切なくて、胸の痛くなるような、優しすぎる頬笑み。
「そんな風に言われると、もう、大丈夫な気がする」
「それはよかった」
頬笑み返すエドガーに、ティナはそっと立ち上がった。つられてエドガーも立ち上がる。
「私が何者でも・・・・・絶対に貴方達の味方だから。」
告げて、ティナは額を、エドガーの胸元にこつんと押してた。はっとしたように、男が身を固くする。
「信じてね」
「・・・・・・・・・・」
思わず彼女の細い体に手をまわそうとして、その一言に手が止まる。
その間に、彼女が顔を上げて、エドガーから離れた。
「ごちそうさま。ありがとう」
初めて彼女から憂いのない笑みを見せられて、エドガーはどきりとする。微かに触れた彼女の体温と香りが男をゆっくりと包んでいく。
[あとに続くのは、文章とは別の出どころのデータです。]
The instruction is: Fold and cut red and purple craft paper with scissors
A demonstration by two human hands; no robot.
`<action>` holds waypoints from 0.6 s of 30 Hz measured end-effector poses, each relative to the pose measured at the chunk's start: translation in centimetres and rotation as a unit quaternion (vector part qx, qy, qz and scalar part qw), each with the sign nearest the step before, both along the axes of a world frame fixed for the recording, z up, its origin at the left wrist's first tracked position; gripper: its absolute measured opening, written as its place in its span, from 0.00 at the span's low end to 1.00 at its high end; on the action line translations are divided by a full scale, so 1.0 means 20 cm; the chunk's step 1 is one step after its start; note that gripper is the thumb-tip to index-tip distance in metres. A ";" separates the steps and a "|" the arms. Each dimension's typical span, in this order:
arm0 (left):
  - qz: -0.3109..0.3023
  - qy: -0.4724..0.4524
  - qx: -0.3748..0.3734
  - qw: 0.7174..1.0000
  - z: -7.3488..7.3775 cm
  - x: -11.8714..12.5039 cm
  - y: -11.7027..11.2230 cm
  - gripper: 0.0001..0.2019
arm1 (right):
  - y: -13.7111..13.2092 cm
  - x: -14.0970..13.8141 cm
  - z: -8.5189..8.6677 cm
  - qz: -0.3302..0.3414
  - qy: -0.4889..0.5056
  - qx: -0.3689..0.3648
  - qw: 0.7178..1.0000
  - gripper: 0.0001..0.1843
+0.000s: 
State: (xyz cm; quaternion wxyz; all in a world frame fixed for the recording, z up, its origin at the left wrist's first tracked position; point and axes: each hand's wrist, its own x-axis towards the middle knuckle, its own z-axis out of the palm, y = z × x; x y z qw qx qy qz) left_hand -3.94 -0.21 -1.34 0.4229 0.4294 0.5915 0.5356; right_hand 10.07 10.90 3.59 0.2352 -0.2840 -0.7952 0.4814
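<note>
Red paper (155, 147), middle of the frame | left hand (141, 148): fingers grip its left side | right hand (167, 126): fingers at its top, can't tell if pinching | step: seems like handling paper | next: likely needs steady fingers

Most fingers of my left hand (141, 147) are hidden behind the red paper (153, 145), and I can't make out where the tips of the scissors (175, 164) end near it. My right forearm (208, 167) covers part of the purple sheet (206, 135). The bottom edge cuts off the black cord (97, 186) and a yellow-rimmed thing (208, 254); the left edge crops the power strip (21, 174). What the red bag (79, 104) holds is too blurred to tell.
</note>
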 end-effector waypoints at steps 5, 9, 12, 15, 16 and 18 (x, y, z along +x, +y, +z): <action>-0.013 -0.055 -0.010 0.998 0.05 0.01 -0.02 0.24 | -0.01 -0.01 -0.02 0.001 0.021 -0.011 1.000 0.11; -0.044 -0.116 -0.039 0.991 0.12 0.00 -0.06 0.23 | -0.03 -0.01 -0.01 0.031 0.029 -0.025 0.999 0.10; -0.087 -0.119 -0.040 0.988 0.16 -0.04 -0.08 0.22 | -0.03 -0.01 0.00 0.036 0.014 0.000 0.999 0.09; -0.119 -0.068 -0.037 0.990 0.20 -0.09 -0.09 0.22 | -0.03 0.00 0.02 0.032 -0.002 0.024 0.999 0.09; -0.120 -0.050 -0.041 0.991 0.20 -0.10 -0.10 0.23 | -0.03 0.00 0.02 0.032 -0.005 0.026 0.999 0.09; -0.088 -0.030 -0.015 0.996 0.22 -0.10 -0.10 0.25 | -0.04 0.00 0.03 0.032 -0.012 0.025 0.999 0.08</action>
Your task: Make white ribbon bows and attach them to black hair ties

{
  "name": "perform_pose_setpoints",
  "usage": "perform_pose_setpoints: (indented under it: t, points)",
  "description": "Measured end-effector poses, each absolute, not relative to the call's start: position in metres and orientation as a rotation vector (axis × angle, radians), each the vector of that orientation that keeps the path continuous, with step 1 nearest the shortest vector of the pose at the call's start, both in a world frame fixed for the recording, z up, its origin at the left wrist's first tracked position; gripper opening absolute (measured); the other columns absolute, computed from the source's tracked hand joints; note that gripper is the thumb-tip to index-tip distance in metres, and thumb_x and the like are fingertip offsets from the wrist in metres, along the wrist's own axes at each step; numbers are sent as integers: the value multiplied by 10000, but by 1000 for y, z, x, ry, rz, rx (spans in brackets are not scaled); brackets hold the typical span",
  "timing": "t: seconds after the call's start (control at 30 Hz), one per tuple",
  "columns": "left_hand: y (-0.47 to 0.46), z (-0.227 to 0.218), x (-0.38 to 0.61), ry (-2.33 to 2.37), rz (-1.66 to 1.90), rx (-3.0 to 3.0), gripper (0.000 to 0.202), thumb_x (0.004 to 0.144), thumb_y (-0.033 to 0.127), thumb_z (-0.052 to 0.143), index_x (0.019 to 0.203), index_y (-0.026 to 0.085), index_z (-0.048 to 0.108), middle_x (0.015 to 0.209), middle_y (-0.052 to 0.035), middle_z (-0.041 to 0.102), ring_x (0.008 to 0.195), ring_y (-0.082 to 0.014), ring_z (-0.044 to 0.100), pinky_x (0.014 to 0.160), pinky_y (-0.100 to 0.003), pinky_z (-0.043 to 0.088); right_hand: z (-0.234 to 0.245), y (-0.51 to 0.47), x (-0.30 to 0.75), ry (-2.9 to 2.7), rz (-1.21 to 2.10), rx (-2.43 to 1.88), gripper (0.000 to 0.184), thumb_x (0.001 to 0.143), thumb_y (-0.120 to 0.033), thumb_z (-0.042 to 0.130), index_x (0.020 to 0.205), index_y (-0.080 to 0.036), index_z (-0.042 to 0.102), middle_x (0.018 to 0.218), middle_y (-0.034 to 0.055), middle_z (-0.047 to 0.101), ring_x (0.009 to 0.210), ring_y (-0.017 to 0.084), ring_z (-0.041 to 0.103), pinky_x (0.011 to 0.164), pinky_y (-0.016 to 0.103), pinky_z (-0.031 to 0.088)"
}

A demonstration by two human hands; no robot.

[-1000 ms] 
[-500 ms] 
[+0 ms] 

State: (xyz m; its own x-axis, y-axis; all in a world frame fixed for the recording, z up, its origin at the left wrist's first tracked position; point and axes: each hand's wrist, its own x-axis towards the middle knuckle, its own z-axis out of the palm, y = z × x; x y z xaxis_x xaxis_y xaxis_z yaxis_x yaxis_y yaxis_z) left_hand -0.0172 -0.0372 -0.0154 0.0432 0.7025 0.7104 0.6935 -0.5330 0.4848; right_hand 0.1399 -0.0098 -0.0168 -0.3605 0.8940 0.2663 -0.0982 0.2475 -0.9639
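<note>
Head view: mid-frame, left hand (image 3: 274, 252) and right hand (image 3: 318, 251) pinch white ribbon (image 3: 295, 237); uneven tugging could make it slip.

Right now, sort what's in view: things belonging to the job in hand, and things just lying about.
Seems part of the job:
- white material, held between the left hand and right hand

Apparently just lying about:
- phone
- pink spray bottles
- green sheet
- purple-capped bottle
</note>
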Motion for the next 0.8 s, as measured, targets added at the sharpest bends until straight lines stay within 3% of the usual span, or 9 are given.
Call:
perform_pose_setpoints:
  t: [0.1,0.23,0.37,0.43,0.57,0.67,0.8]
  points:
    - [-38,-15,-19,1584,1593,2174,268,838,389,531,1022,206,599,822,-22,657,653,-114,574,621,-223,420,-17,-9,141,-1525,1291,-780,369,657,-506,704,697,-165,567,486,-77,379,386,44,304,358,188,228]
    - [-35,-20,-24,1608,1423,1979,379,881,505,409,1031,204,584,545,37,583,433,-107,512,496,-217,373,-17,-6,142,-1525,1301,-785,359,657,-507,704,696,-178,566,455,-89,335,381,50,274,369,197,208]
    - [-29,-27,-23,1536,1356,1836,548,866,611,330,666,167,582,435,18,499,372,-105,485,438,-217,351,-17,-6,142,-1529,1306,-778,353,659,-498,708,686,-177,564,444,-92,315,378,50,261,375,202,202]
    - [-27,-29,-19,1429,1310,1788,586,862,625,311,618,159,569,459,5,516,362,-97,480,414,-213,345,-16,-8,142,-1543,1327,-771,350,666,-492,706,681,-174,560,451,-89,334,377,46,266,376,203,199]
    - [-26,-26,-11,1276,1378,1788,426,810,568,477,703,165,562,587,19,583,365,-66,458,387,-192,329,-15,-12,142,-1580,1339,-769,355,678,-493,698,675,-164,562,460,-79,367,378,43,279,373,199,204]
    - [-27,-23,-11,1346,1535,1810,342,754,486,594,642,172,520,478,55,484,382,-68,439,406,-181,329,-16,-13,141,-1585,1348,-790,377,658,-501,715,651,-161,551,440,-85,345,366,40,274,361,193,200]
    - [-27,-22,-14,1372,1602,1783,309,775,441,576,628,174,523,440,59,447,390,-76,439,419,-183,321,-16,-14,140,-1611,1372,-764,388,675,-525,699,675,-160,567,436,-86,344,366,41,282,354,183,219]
踵を返して部屋を出ていく彼女に、かろうじて「おやすみ」と声を掛けると、しばし後に、エドガーはがっくりとソファーに腰を落とした。
「・・・・・・・・・・・・・・・」
あの状況で、抱きしめることができなかったとは。持ち上げた腕が、もう少しで彼女を閉じ込めそうだったのに、とちらりと後悔する。
でも、逆にそれでよかったのかもしれない。
「あんまりにも折れそうだったからなぁ・・・・・抱きしめてたら、感情的にどうかしてたかもしれない」
ぽつりと漏らして、エドガーは苦笑する。
信じてね、か。
信じてくれ、は女性に山ほど告げた台詞の一つだが。まさか、女性から言われるとは。
知らず知らずのうちに笑みがこぼれ、それからエドガーは立ち上がってデスクに向かう。
護る、なんてロックが聞いたら卒倒しそうだ。
小さく笑いながら、エドガーは気を引き締めた。
例え、彼女をここに繋いでおくために出た言葉だとしても。
彼女の不安を打ち消すために告げた台詞だとしても。
エドガーにはティナを守る義務がある。
その為に、出来ることを。
夜はゆっくりと更けていき、静かなひとときが続く。
だがそれも、翌朝、サウスフィガロが帝国に占拠されたという通達が飛び込んで、騒然となるのだった。